- **Prompt**
Using the listing below, print exactly everything from the line with "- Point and" down to the line with "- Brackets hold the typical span", both included, and nothing more.

- **Stored data**
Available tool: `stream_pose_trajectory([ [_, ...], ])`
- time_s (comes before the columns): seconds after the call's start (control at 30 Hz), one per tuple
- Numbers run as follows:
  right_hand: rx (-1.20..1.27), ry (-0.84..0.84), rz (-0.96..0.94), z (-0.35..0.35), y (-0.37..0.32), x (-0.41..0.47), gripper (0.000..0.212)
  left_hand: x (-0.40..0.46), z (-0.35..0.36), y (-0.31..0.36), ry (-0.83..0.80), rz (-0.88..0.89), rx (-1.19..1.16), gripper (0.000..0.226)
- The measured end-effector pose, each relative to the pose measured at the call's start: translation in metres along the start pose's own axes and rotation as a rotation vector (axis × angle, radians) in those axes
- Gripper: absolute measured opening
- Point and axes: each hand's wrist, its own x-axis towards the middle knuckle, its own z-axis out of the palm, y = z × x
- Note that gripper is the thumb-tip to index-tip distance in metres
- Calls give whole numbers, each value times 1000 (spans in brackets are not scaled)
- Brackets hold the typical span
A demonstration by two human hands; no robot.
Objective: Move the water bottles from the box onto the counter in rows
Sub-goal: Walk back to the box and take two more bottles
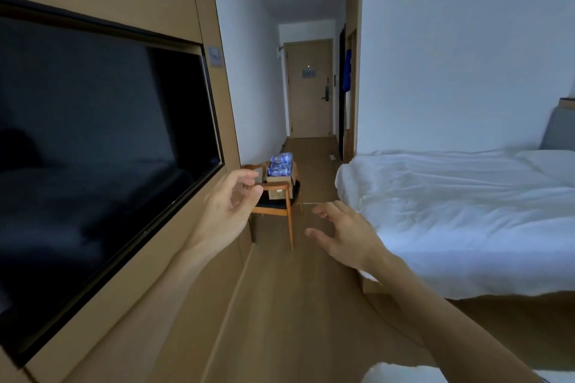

- **Answer to the exercise**
- Point and axes: each hand's wrist, its own x-axis towards the middle knuckle, its own z-axis out of the palm, y = z × x
- Note that gripper is the thumb-tip to index-tip distance in metres
- Calls give whole numbers, each value times 1000 (spans in brackets are not scaled)
- Brackets hold the typical span

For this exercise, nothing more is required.